Muchas veces, pensamos en la libertad como la no interferencia de otros, pero San Ignacio entendía la libertad de manera diferente. Para él, la libertad humana es una libertad para crecer en relación con Dios y participar en la obra redentora de Dios. Esto requiere libertad interna o lo que Ignacio llamó «indiferencia». La indiferencia significa desprenderse lo suficiente de las cosas, de las personas o de las experiencias para poder acogerlas o dejarlas de lado, según nos ayuden a «alabar, reverenciar y servir a Dios» (Ejercicios Espirituales 23). En otras palabras, es la capacidad de dejar ir lo que no me ayuda a amar a Dios o a los demás, mientras me mantengo comprometido con lo que sí.
La indiferencia no significa que no te importe. Uno puede ser indiferente y sin embargo ser profundamente apasionado. De hecho, como Dios es amor y la obra redentora de Dios tiene lugar a través del amor, no podemos ser indiferentes en el sentido ignaciano a menos que amemos y amemos profundamente. Cada vez que me convertí de nuevo en mamá, me enamoré de mi bebé, de una manera que me llevó a sentir una gran admiración por el regalo de la existencia de este niño. Contemplar la belleza de la luz del sol brillando en las olas del océano con frecuencia me lleva a una sensación de asombro y alabanza. El gusto que siento por las amistades en la oración y de apoyo mutuo me lleva a sentir gratitud. Pero la indiferencia significa que cuando el bebé crece, el amigo se aleja, o un día en el océano está nublado, todavía puedo encontrar maneras de amar a Dios y a la gente.
Esto no siempre es fácil. Me he desviado de rumbo muchas veces. Ignacio menciona el apego a la riqueza, la salud, la larga vida y el estatus como obstáculos. Últimamente me he dado cuenta de que las historias que nos contamos a nosotros mismos también pueden limitar nuestra libertad. Por ejemplo, consideremos cuántas veces pensamos: «Si tan sólo no estuviera enfermo con esta enfermedad (o recibiera este ascenso, o sanara esta relación rota, o…), entonces sería feliz».

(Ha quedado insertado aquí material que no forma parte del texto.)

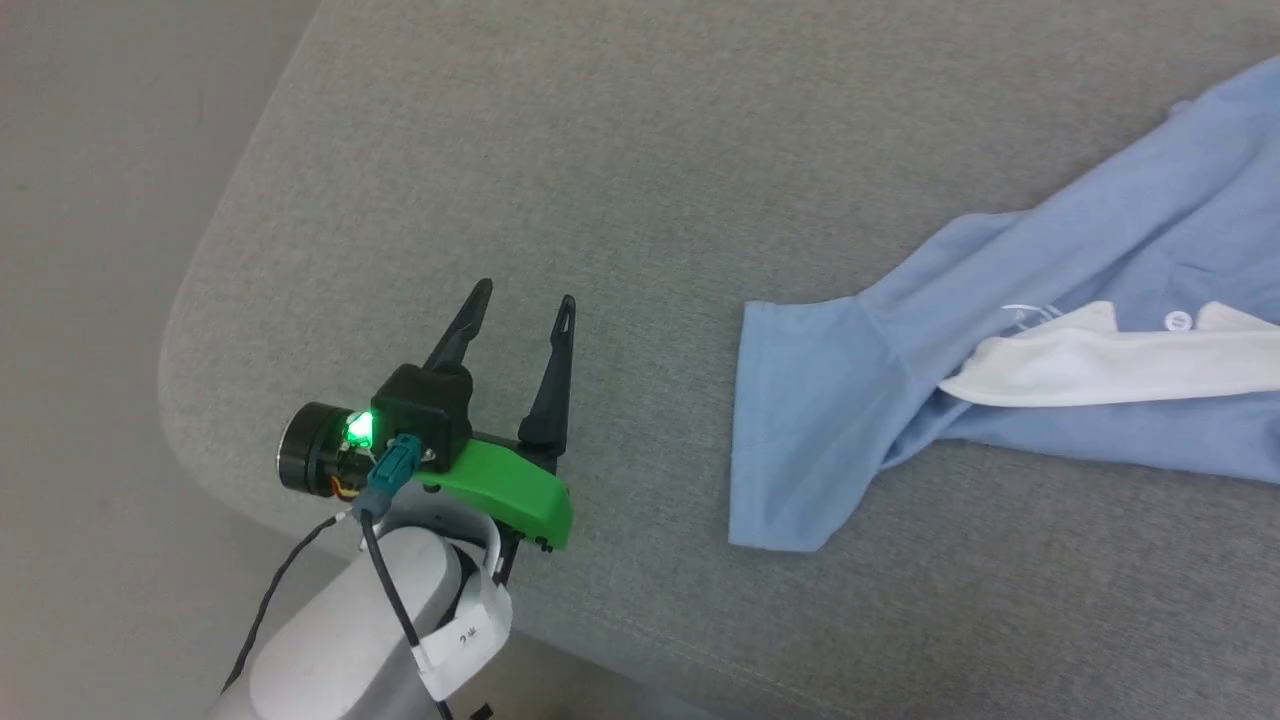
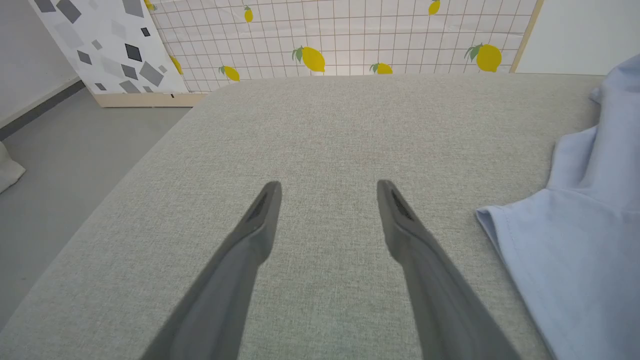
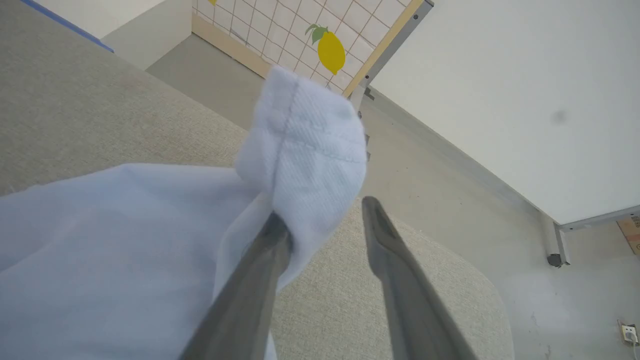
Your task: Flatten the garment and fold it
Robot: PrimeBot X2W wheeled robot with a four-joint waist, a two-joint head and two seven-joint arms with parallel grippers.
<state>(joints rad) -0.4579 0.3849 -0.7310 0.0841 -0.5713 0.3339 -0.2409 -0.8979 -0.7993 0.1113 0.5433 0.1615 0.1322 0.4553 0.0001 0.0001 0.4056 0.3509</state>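
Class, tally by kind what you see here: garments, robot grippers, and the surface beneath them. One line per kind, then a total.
Garments: 1, the light blue short-sleeved polo shirt with white collar
Grippers: 2, the left gripper and the right gripper, each with two dark fingers
Surfaces: 1, the grey fabric-covered surface
Total: 4

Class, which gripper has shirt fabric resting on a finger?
The right gripper: a fold of the garment drapes one finger, jaws apart. The left gripper hangs open above bare cushion.

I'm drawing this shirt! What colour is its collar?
The collar is white, clearest in the head view.
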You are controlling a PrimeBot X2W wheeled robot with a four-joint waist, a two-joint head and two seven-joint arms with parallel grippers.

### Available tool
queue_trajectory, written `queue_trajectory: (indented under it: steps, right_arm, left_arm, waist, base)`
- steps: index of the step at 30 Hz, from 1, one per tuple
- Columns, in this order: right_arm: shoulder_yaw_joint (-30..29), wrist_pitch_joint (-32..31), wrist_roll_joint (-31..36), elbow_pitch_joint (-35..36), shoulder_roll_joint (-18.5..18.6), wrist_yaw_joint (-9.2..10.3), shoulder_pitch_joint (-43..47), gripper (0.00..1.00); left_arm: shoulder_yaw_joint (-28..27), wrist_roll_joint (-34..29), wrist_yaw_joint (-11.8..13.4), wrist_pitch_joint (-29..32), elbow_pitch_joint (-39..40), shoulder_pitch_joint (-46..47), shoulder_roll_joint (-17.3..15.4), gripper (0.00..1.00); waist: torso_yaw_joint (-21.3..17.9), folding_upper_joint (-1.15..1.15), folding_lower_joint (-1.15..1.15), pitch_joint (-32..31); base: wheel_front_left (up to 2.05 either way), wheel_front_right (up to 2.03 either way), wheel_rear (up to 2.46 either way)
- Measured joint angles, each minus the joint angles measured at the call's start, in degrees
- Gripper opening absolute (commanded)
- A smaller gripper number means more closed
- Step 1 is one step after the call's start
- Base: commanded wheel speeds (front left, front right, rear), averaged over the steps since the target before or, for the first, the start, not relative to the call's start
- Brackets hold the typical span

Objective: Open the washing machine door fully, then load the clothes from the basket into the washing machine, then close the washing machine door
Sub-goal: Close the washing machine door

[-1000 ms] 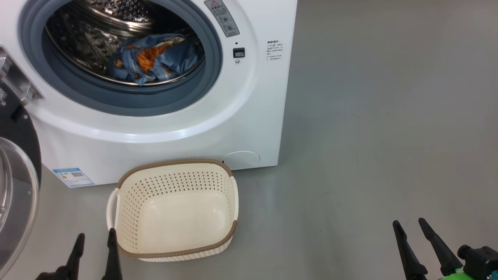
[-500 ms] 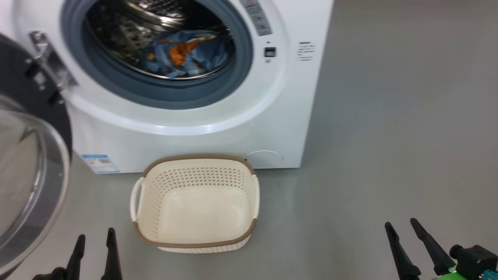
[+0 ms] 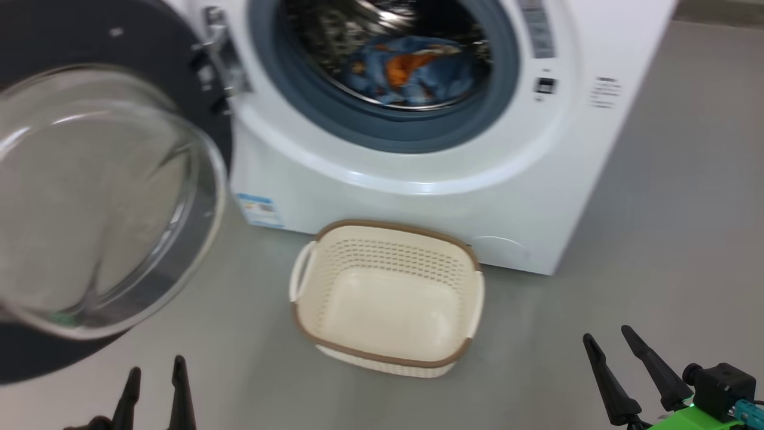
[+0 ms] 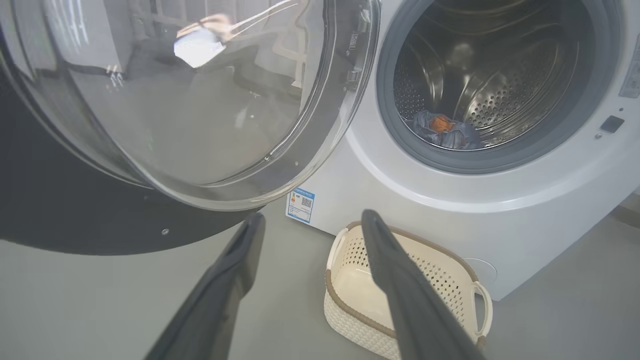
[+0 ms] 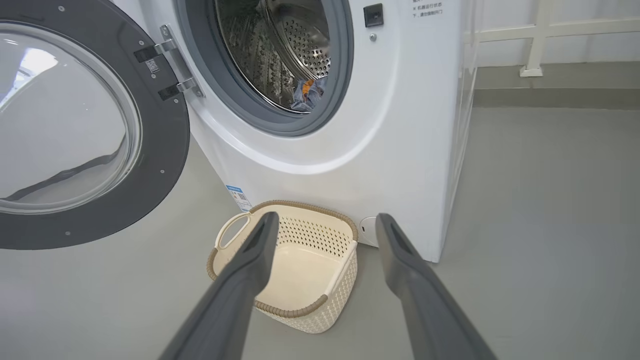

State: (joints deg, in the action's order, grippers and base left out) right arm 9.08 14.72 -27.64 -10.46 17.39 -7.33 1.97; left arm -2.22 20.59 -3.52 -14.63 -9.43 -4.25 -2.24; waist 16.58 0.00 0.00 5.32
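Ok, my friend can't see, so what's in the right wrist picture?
A white washing machine stands with its round black door swung open and blue printed clothes in the drum. An empty cream basket sits on the floor before it, beyond the open right gripper.

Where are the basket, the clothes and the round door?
Cream perforated plastic basket (image 3: pixel 388 310), head view, bare floor inside.
Blue printed fabric clothes (image 3: pixel 409 67), head view, orange patch.
Round glossy black door (image 5: pixel 165 150), right wrist view, black rim.

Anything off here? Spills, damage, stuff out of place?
Nothing stands out. The clothes lie inside the washing machine, the basket sits upright and empty in front of it, and the washing machine door hangs open. Left gripper and right gripper are open, holding nothing.
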Motion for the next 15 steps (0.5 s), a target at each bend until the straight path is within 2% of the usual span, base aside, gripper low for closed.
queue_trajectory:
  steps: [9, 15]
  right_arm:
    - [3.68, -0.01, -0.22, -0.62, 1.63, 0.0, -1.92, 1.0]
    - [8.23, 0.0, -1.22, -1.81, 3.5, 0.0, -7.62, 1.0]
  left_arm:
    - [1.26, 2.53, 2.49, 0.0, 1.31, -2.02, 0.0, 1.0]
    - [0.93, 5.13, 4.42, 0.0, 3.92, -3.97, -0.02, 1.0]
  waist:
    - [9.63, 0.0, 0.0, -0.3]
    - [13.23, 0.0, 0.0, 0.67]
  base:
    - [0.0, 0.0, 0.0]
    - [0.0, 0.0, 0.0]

Pero, ¿cuándo fue la última vez que alguno de nosotros dijo: «Estoy tan contento porque nunca he tenido cáncer» o «Estoy agradecido de tener un trabajo estable, nunca más me volveré a quejar de ninguno de mis compañeros de trabajo»? Probablemente deberíamos practicar esa gratitud. Como una vez me enfatizó un director espiritual, todo es un regalo. Nada ni nadie nos pertenece. Cada persona amada y cada buena creación pertenece a Dios, incluyéndome a mí. Y puede haber una especie de libertad encantadora disponible para aprender y aceptar esto, ¡aunque a veces me resista!
Pero sospecho que la gratitud por sí sola no nos llevará a la indiferencia ignaciana. Para mí, la libertad casi siempre viene de volver a saber que Dios me ama como una creación irrepetible y única. A partir de ese conocimiento básico de ser amado, dos cosas se hacen posibles. Primero, aprendo que tengo valor aparte de cualquiera de las cosas o personas en el mundo que están presentes o ausentes de mi vida. Dios me ama tal como soy, con todos mis talentos, particularidades y defectos. Yo soy suficiente para Dios, y Dios es suficiente para mí. Segundo, cuando el amor de Dios está en el centro de mi vida, entonces estoy atentamente consciente de que yo también tengo la capacidad de amar, no importa a dónde me lleve la vida.
Cuando estamos enraizados en el amor de Dios, entonces podemos amar cuando nuestras relaciones están floreciendo, y podemos amar cuando sentimos dolor. Podemos amar cuando estamos bien o cuando estamos enfermos. Siempre podemos elegir amar, porque nunca estamos solos en el amor, sino siempre en amistad con Dios, que siempre quiere crear algo nuevo y bueno. El amor y la amistad de Dios son el fundamento de la indiferencia.